Now we can create the [Estimator](https://sagemaker.readthedocs.io/en/stable/api/training/estimators.html) and [Training Step](https://docs.aws.amazon.com/sagemaker/latest/dg/build-and-manage-steps.html#step-type-training) using the function we created before.

In [73]:
%%capture
from sagemaker.estimator import Estimator

keras_estimator = Estimator(
    image_uri=training_container_image,
    instance_count=1,
    instance_type=config["instance_type"],
    sagemaker_session=config["session"],
    role=role,
)

keras_train_model_step = create_training_step(keras_estimator)
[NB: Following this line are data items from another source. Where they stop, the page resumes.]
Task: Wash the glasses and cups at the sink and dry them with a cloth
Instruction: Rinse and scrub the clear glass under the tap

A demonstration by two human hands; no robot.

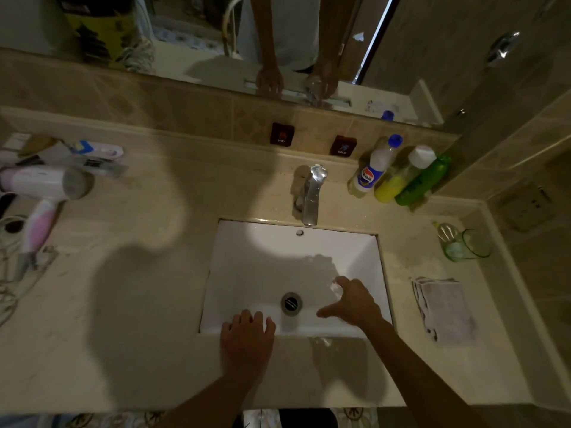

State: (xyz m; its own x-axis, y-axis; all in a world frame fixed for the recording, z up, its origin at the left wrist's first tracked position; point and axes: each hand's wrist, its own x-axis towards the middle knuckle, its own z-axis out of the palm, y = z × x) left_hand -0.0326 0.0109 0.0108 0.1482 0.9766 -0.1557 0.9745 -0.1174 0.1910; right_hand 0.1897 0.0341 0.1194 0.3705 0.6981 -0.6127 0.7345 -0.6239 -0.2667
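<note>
Head view: my left hand [247,335] rests flat on the sink [364,251] rim; my right hand's [355,301] grip holds a clear glass [335,287].

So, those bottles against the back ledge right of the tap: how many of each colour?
white bottle: 1
yellow bottle: 1
green bottle: 1
Total: 3

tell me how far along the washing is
Early. Nothing looks dried: the cloth lies folded on the counter, untouched. In hand: the right hand is in the sink holding what looks like a clear glass, too blurred to be sure, with the tap showing no clear stream. The left hand rests on the sink's front edge. Left: the green cup waits on the counter.
</note>
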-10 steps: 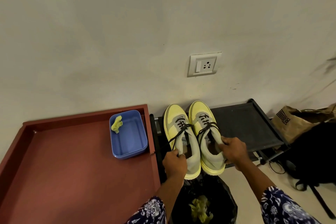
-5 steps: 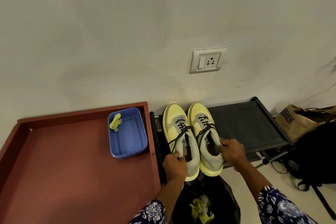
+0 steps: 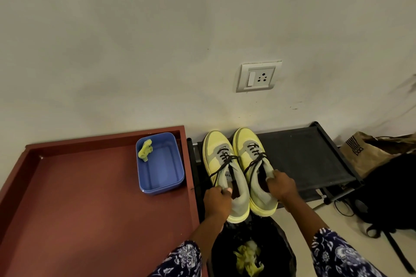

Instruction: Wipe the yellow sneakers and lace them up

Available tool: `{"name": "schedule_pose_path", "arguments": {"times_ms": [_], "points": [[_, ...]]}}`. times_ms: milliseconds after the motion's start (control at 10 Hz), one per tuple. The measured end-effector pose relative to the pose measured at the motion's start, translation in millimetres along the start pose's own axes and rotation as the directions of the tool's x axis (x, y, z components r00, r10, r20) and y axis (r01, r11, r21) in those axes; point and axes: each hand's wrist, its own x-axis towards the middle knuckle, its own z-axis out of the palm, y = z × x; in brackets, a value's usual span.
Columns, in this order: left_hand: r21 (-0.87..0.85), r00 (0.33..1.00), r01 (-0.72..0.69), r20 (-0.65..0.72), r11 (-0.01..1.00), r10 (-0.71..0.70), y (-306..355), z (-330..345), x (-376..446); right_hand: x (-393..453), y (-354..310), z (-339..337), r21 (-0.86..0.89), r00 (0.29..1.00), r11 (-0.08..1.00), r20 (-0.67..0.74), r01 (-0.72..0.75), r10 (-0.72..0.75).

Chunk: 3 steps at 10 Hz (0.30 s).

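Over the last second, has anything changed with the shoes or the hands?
Barely anything. The left hand keeps gripping the collar of the left sneaker and the right hand the right sneaker, both resting on the black rack. The view shifted slightly. The blue tub and its yellow cloth stayed put.

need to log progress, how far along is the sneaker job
Looks nearly done: both yellow sneakers carry black laces and stand on the black rack. The left hand and right hand hold their collars. The cloth lies in the blue tub. Only letting go seems left.
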Motion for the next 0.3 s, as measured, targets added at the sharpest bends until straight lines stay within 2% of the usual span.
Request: {"name": "schedule_pose_path", "arguments": {"times_ms": [200,300], "points": [[0.037,0.998,-0.050,-0.025,0.998,0.051,3,-15,-8,-16,-20,12,-0.004,0.984,1.000,-0.176,-0.019,0.017],[-0.038,0.997,-0.062,-0.054,0.997,0.060,4,-21,-13,-29,-27,20,-0.015,0.963,1.000,-0.270,-0.019,0.014]]}}
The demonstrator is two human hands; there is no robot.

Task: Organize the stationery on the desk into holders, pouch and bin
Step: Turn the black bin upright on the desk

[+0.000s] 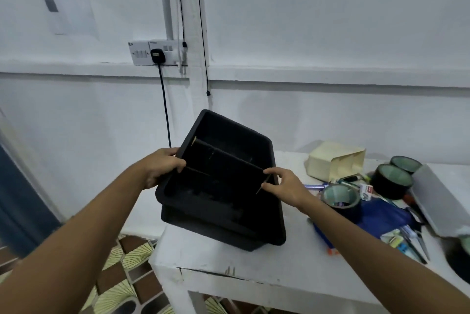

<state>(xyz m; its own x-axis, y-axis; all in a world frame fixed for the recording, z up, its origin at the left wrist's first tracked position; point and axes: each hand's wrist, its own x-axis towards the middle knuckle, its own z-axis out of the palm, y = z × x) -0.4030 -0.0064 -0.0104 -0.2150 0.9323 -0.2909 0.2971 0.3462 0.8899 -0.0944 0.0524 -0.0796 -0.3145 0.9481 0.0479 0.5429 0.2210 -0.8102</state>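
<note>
Two bare forearms reach over a white desk, both hands on a tilted black bin at its left end. Left hand curls over the rim; right hand pinches a dark divider panel inside. Black cylindrical holders, a blue pouch and pens lie scattered to the right

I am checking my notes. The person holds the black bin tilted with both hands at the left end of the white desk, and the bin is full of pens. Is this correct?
Not quite. In the head view the black bin is tilted, held by the left hand and right hand at the left end of the white desk, but it holds only dark dividers, no pens.
</note>
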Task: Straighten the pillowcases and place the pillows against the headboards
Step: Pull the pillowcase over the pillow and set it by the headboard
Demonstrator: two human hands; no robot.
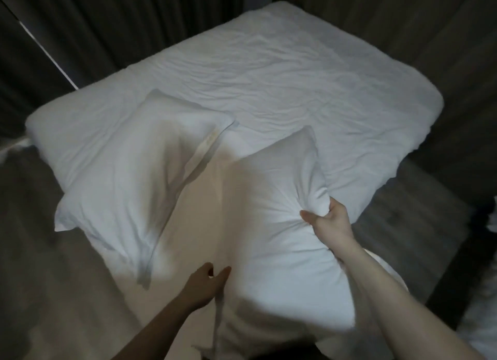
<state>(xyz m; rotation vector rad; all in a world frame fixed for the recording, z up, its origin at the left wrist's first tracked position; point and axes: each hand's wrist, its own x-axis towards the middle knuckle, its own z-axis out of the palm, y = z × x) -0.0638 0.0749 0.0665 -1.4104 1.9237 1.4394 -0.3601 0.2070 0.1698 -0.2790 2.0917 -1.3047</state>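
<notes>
Two pillows lay on the white bed, whose sheet was creased all over. The left pillow rested flat and slantwise near the bed's left edge, its case flap trailing along its right side, untouched by either hand. The right pillow was the one in hand, raised at its near end toward the person. The right hand had its fingers clenched into a bunch of the pillow's right side, the fabric puckering around the grip. The left hand was at the pillow's near left edge, thumb and fingers closing on the loose hem of the case; the blur and shadow there made it hard to be sure, but it looked like a pinch on the cloth. The step under way seemed to be straightening this pillowcase, pulling it taut over the filling. No headboard showed clearly in view; dark curtains hung beyond the bed. The next move would probably call for drawing the loose hem down and smoothing the bunched side, then carrying the pillow to the headboard end.
</notes>
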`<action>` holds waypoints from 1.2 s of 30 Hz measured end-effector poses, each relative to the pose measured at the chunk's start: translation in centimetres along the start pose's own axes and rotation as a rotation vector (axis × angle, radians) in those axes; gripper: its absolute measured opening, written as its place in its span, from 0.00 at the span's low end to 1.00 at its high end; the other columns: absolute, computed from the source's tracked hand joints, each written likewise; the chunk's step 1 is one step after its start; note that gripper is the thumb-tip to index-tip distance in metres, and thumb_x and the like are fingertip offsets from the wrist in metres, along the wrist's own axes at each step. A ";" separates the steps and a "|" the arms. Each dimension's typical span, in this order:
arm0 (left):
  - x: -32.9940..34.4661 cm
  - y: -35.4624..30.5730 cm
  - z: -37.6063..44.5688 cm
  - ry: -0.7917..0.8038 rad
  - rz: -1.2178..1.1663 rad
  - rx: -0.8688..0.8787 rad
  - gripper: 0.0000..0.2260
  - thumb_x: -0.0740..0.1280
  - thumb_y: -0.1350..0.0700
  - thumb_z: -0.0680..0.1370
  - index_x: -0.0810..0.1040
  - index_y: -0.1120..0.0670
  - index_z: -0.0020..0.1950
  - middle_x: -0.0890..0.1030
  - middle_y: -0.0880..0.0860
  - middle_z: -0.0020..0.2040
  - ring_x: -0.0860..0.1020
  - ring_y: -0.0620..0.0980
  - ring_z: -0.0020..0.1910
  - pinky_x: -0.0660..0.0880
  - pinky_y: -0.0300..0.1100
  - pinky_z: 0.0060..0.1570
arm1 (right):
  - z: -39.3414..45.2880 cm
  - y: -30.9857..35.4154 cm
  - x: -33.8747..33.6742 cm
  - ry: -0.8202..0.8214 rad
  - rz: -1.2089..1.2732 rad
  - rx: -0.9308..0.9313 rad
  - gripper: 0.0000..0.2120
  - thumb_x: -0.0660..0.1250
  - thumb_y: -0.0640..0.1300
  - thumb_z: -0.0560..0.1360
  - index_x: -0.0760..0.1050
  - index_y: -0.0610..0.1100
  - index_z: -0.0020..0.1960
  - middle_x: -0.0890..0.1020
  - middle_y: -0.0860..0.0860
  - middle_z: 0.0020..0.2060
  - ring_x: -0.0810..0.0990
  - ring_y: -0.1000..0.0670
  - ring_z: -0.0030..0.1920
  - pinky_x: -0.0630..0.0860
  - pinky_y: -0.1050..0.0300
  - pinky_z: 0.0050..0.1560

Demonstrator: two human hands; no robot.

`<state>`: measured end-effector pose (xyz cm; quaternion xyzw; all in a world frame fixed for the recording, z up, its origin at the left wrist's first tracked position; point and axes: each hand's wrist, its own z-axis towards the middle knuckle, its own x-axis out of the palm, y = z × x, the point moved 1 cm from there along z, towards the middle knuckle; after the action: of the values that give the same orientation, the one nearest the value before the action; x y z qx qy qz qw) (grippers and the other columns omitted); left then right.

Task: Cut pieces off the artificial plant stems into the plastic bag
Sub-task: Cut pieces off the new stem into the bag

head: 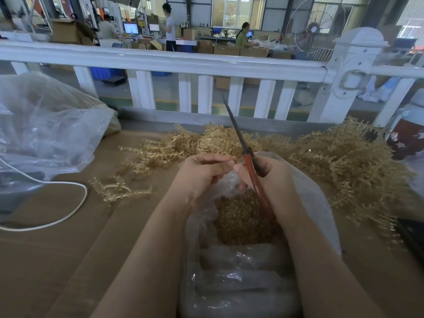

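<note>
Head view, the only one. Centre of frame: right hand (263,177) curled round the red-brown handles of a pair of scissors (246,154); blades together, pointing up and left toward the white railing (160,63) across the upper frame. Left hand (202,173) just beside it, fingers curled, fingertips meeting the right thumb; whether it pinches a stem or the bag's edge I cannot tell, the spot is blurred.

Directly below both hands, lower centre: clear plastic bag (316,203), mouth open, with a mass of small tan cut pieces (243,221) inside.

Tan artificial plant stems (344,161) heaped at right centre, spreading along the far edge of the brown table (57,260) to mid-frame; a few loose stems (119,189) lie left of the hands.

Upper left: second, crumpled clear bag (46,125). A white cord (68,216) loops on the table beneath it. Right edge: dark red container with white stars (406,138).

Background: workshop, people, lit screens. No legible writing or brand anywhere.
</note>
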<state>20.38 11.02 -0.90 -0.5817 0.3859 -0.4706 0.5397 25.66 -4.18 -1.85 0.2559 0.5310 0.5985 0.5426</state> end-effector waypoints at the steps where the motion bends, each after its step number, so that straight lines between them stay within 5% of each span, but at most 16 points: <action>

## Step 5: Creating the Pipeline
Now that we've got our training model step all configured with a custom Docker image, let's define the SageMaker pipeline.

In [74]:
from functions import submit_pipeline

steps = [
            preprocessing_step, # type: ignore
            keras_train_model_step # type: ignore
        ] 
pipeline_name = "keras-train-model-step"

pipeline = submit_pipeline(dataset_location, pipeline_name, steps, pipeline_definition_config, config, role)

Now let's submit the new definition to SageMaker.

In [75]:
%%capture
%%script false --no-raise-error
# | eval: false
pipeline.start()

# Tuning our Model
This section is going to extend the current SageMaker Pipeline with a step to tune the model. This will use a Hyperparameter Tuning Job.

The problem with the current pipeline is that we don't know exactly what the source data will look like. We know how to write a good model for the current problem i.e. the penguins species classification problem but we don't know whether the pipeline will create the best possible model for us. 

To fix this issue, can use a "tuning step" instead of a "training step" which will be automatically optimised for us (in terms of the models hyperparameters). The tuning step will train several versions of our model and then select the best one for us to use depending on its findings.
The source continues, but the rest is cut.